Gemide vefat eden bir yolcuyu konu eden öykünüz, Yolcu ile Stejer ilginç akıcı bir öykü. Uzun deniz yolculuklarında ölüm de yaşama dair muhakkak. Bu gibi durumlarda gemide ne yapılır? Öykünüzde bahsettiğiniz o kokuyu okur olarak biz hissetmişken, bir cenaze ile yaşamak nasıl bir duygudur?

O öyküdeki stajyerlerden biri de bendim. Yaşandı o olay tümüyle. Çok acı ve ağır bir olaydı yaşayanlar için. Başından sonuna… Sefere bağlı olarak en yakın limandan mevtanın tahnit edilerek ülkesine gönderilmesi gerekir. Tabi okyanusun ortasında buna şansınız olmayacaktır. Bedenin ya buzlukta korunması veya denize defnedilmesi düşünülebilir ama bunun hukuki ve vicdani sonuçlarının gerek kaybedilen kişinin ailesi gerekse bu kararı verme yetkisini taşıyan kaptan için ayrıca değerlendirilmesi gerekir.

Yazmaya devam edecek misiniz yeni çalışmalarınız var mı?  Bunlar yine denizcilik öyküleri mi olacak?
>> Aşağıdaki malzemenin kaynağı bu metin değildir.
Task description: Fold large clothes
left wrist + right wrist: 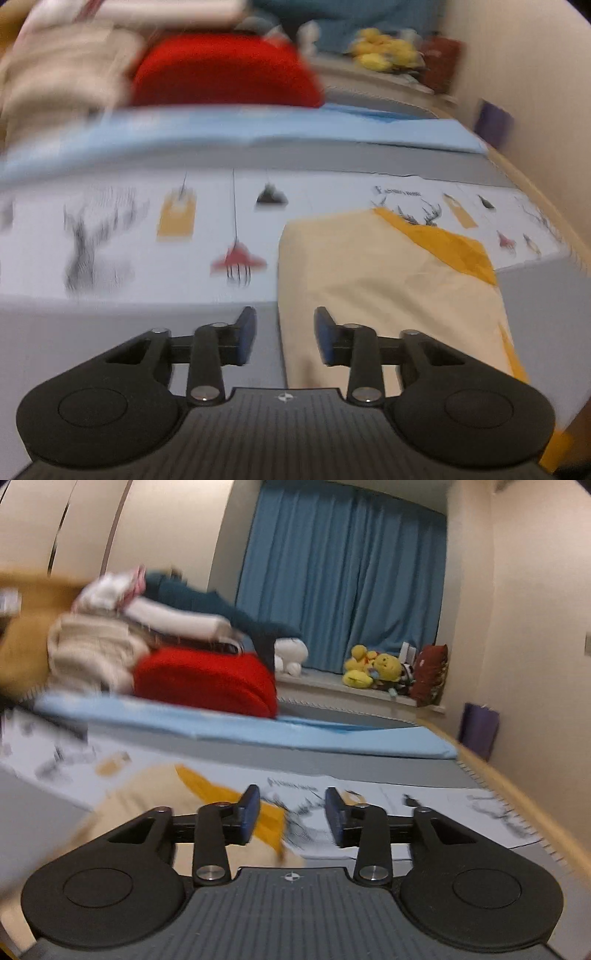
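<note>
A cream garment with orange-yellow trim (388, 280) lies folded on the printed white sheet (147, 236) of the bed. My left gripper (284, 336) hovers over the garment's left edge, jaws apart, nothing between the blue pads. In the right wrist view the same garment (177, 805) lies low and to the left. My right gripper (291, 816) stands above its orange trim with its jaws apart and nothing held. Both views are blurred.
A pile of clothes, red (225, 70) and beige (59, 77), sits at the back on a light blue mat (258, 727). Yellow plush toys (373, 668) rest on the sill below blue curtains (340, 572). A wooden bed edge (498, 775) runs along the right.
</note>
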`<state>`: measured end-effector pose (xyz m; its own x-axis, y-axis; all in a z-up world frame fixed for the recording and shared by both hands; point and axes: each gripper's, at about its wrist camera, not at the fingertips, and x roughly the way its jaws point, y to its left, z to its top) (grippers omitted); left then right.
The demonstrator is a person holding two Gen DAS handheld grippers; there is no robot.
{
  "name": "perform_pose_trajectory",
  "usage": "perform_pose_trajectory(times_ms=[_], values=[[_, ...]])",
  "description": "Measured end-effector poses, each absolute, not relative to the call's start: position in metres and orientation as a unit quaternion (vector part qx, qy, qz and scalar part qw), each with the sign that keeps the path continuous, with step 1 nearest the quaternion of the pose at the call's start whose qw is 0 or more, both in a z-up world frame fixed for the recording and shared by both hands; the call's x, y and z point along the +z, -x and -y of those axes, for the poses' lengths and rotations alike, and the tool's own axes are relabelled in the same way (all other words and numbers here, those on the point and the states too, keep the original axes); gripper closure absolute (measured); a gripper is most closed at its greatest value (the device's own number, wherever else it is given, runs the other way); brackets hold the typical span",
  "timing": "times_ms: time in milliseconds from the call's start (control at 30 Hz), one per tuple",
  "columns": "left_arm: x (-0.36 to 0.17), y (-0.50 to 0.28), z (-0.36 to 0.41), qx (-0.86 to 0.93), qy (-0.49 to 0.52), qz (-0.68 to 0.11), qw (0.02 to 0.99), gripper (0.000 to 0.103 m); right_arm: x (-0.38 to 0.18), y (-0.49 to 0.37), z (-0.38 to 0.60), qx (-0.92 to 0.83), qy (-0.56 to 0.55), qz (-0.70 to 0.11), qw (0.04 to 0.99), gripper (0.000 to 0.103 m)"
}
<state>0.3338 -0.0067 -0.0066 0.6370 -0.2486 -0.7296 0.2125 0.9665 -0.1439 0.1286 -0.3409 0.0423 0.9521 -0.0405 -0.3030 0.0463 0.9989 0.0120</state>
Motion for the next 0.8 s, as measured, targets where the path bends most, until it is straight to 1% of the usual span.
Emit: perform_pose_trajectory(times_ms=[67, 200, 300, 367, 400, 467, 500, 633, 700, 733, 767, 800], values=[[-0.010, -0.344, 0.002, -0.141, 0.065, -0.418, 0.895, 0.067, 0.040, -0.145, 0.346, -0.008, -0.034, -0.161, 0.986, 0.053], [-0.016, -0.347, 0.004, -0.138, 0.042, -0.402, 0.904, 0.067, 0.013, -0.190, 0.345, -0.008, -0.059, -0.200, 0.978, 0.053], [-0.029, -0.349, 0.002, -0.148, 0.050, -0.402, 0.902, 0.066, -0.010, -0.223, 0.345, -0.020, -0.081, -0.245, 0.966, 0.052], [-0.038, -0.349, -0.001, -0.145, 0.052, -0.409, 0.899, 0.066, -0.024, -0.250, 0.349, -0.023, -0.114, -0.283, 0.952, 0.052], [-0.046, -0.357, -0.009, -0.141, 0.056, -0.414, 0.898, 0.066, -0.030, -0.258, 0.350, -0.026, -0.125, -0.291, 0.948, 0.051], [-0.049, -0.362, -0.015, -0.140, 0.068, -0.415, 0.896, 0.066, -0.042, -0.277, 0.351, -0.039, -0.134, -0.309, 0.941, 0.045], [-0.050, -0.365, -0.017, -0.140, 0.073, -0.415, 0.896, 0.066, -0.048, -0.286, 0.353, -0.042, -0.139, -0.319, 0.937, 0.045], [-0.050, -0.372, -0.021, -0.154, 0.093, -0.417, 0.891, 0.062, -0.067, -0.312, 0.360, -0.041, -0.166, -0.345, 0.923, 0.045], [-0.049, -0.374, -0.018, -0.168, 0.097, -0.415, 0.889, 0.056, -0.068, -0.318, 0.364, -0.039, -0.184, -0.345, 0.920, 0.046], [-0.048, -0.375, -0.015, -0.176, 0.097, -0.411, 0.889, 0.056, -0.069, -0.323, 0.367, -0.033, -0.199, -0.343, 0.917, 0.050], [-0.046, -0.375, -0.012, -0.184, 0.097, -0.406, 0.890, 0.055, -0.069, -0.327, 0.370, -0.029, -0.212, -0.338, 0.916, 0.078], [-0.045, -0.376, -0.009, -0.192, 0.095, -0.401, 0.891, 0.053, -0.069, -0.330, 0.373, -0.032, -0.224, -0.334, 0.915, 0.096]])
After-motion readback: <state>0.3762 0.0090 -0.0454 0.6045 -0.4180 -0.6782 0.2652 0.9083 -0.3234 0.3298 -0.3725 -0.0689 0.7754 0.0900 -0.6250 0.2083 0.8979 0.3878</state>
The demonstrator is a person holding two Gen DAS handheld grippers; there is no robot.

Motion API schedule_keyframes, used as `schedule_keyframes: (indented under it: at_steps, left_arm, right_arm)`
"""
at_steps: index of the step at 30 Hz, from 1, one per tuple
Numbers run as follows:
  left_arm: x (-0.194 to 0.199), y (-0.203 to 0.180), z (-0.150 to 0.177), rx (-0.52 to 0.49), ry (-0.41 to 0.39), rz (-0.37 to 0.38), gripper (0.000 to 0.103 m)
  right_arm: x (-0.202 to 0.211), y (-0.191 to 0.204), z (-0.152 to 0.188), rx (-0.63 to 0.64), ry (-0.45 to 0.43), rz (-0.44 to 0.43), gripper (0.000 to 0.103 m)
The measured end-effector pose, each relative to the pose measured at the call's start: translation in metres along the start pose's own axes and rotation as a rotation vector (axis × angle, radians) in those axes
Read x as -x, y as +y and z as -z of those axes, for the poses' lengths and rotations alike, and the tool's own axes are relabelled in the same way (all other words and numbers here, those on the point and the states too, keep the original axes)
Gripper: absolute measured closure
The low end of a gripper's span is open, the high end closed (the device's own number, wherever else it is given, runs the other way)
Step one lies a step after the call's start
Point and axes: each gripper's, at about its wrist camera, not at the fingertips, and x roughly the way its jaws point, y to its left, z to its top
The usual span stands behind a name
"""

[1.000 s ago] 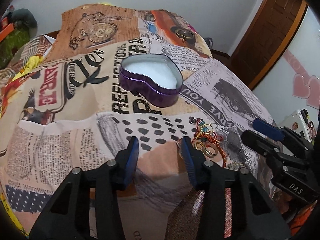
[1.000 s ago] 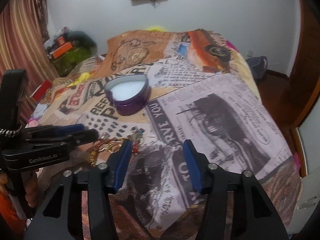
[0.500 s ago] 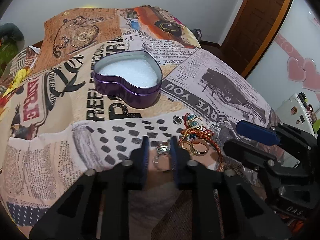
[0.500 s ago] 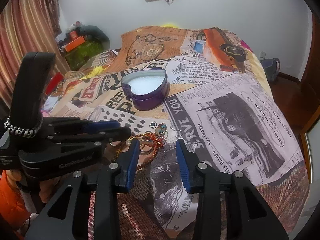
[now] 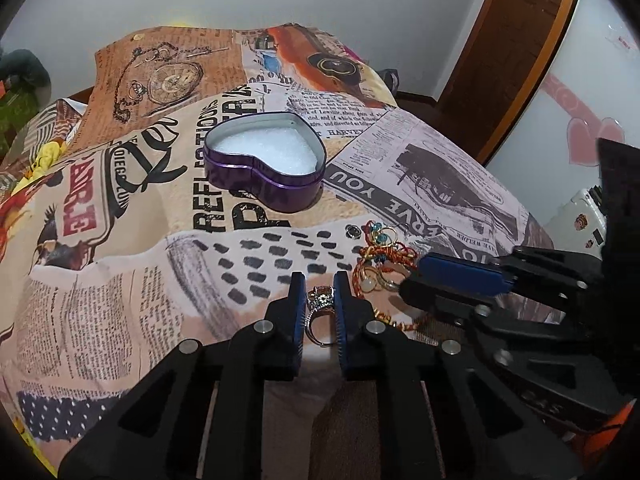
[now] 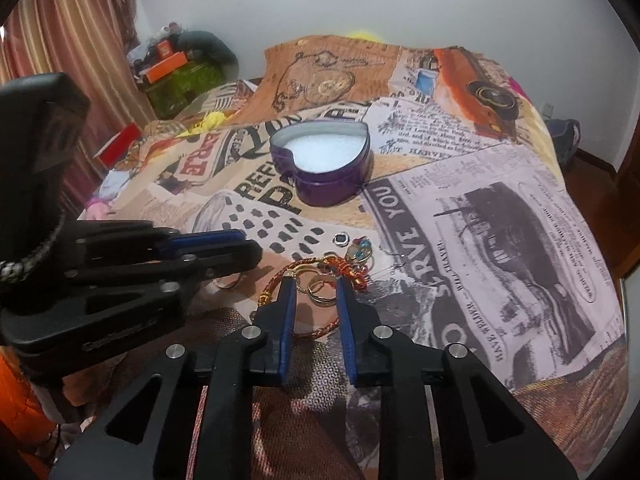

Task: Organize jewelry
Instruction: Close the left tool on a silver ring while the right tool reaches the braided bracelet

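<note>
A silver ring (image 5: 320,307) with a stone cluster is clamped between the narrow blue pads of the left gripper (image 5: 316,284), nearer the camera than the heart-shaped purple tin (image 5: 264,164). The tin is seen open, lined with white, resting on the newspaper-print bedspread (image 5: 120,280) of the bed. Between the tin and the right gripper (image 6: 316,286), a tangle of gold rings (image 6: 320,290), a red braided bracelet (image 6: 304,268) and blue-bead earrings (image 6: 362,250) is spread. The right gripper is held narrowly parted around the gold rings; contact with them cannot be told.
</note>
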Motion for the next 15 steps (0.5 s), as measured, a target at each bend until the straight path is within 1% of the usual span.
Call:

Başka türde yazmayı düşünür müsünüz?

Evet, yazmaya devam ediyorum. Yine denizi ve biz denizcileri anlatan bir öykü kitabı olacaktır diye düşünüyorum. Başka bir tür yazma konusunu değerlendirmekteyim ama bunun için kendimi geliştirmem ve çok çalışmam gerektiği inancındayım. Bir yandan çok ağır bir proje yüküyle yat üretimine devam ederken bir yandan bu gelişmeyi nasıl sağlayabilirim, henüz çözemedim…

Çok teşekkür ederim cevaplarınız için.

Zaman ayırıp kitabımı okuduğunuz ve bu soruları ilettiğiniz için çok teşekkür ediyorum. Benim için yüreklendirici bir şey oldu nazik çabanız.